Hendro Sugiarto : Antara Lombok dan Tiktok

Oleh : Hendro Sugiarto, SE., M.MKMT

Satu pekan ini, lini masa di media sosial saya selalu diramaikan denga isi berita yang bertajug antara “Lombok dan Tiktok”. Sedikit menggelitik sebuah berita yang mengabarkan saat Pak Bupati pada hari senin dilapangan setda Kabupaten Garut, beliau mengatakan bahwa “Habiskan saja anggaran, mau ke Lombok, Bali, ataupun jogja, yang penting jangan tiktokan. Kalau saya yang tiktokan dihujat juga ga penting.”

Dari paparan diatas, ada tiga hal yang ingin saya sampaikan, sebagain bahan kajian dam evaluasi untuk Pemerintah Kabupaten Garut.

Pertama, Challenge bagi Pemerintah Daerah Kabupaten Garut, menjelang tahun depan dan tahun-tahun seterusnya bagaimana upaya inovasi dalam hal peningkatan kapasitas aparatur, dan perencanaan daerah menjadi PR Pak Bupati. Jika kita membaca penggalan apa yang disampaikan pak bupati, harusnya dijadikan sebagai bahan evaluasi bagi Pemerintah Daerah Kabupaten Garut terkait serapan anggaran yang rendah, bukan menanggapi atau mencoba mencari pembenaran atas kejadian saat ke Lombok dengan dalil “menghabiskan anggaran”.
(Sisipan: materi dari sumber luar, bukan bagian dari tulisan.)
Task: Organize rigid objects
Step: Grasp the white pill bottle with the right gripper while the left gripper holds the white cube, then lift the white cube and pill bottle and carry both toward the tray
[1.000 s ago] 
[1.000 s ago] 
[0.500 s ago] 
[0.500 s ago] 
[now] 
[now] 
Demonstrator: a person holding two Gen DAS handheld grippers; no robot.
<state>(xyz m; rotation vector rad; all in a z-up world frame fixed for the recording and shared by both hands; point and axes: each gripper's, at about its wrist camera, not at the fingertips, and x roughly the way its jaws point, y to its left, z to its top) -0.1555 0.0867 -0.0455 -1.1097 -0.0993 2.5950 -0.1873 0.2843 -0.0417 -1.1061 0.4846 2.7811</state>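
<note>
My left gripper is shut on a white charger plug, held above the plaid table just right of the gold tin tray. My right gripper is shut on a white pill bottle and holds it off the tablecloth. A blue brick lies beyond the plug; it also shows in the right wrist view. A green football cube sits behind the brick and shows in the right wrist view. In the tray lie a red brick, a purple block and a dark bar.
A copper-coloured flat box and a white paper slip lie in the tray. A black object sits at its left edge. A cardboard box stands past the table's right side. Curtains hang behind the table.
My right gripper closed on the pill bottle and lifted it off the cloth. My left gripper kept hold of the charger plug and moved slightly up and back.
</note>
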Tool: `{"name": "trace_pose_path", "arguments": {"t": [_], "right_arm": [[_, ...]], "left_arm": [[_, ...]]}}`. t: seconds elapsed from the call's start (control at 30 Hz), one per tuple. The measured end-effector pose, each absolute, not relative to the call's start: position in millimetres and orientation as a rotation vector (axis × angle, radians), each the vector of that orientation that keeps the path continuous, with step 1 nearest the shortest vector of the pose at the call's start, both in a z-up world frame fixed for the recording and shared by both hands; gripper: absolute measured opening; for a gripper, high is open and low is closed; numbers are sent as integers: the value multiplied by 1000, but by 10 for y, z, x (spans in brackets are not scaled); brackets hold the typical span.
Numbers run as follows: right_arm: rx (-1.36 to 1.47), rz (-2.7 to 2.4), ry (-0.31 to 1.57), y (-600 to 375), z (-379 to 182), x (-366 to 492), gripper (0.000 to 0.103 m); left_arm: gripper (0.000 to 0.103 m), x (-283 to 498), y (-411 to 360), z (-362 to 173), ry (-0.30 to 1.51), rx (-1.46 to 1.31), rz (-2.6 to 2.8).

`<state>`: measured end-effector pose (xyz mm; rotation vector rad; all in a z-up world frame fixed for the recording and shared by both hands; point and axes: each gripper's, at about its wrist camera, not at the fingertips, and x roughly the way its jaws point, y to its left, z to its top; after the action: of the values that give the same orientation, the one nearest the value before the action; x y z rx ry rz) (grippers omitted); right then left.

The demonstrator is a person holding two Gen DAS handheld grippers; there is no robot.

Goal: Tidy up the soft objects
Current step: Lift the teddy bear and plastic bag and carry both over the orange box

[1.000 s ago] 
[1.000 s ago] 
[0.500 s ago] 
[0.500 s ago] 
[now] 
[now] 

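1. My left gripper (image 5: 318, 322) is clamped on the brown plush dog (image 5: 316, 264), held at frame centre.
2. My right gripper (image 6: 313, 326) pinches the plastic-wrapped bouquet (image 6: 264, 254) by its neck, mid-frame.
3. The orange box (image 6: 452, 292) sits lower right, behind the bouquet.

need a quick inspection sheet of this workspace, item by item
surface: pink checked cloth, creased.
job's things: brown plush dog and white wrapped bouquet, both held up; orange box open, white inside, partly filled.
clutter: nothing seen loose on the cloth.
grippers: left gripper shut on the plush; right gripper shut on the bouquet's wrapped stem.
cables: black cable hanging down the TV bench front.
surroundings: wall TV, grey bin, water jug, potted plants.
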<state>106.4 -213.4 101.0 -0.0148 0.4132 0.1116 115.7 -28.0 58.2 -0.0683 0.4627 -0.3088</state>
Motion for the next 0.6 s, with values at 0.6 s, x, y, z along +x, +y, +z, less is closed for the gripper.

Jika melihat dari sebuah data yang saya terima sampai dengan akhir oktober 2021 kemarin, serapan anggaran Pemerintah Daerah Kabupaten Garut tercatat masih sekitar 65%, atau masih ada sekitar satu trilyun lebih anggaran belanja yang mesti di belanjakan sampai bulan desember mendatang. Paparan beliau terkesan reaksioner, karena Sebagian warga Garut mengkritisi apa yang telah dilakukannhya, padahal dalam kacamata kebijakan public, sebuah kebijakan harus bersandar kepada evidence based policy bukan reaction based policy.

Fenomena serapan yang rendah, dan dikebut menjelang akhir tahun, memang tidak hanya dialami di Kabupaten Garut, melainkan masih banyak daerah yang mengalami fenomena tersebut, dan seolah-olah menjadi kebiasan rutin. Bahkan tidak sedikit daerah akhirnya mengalami sisa anggaran yang cukup besar.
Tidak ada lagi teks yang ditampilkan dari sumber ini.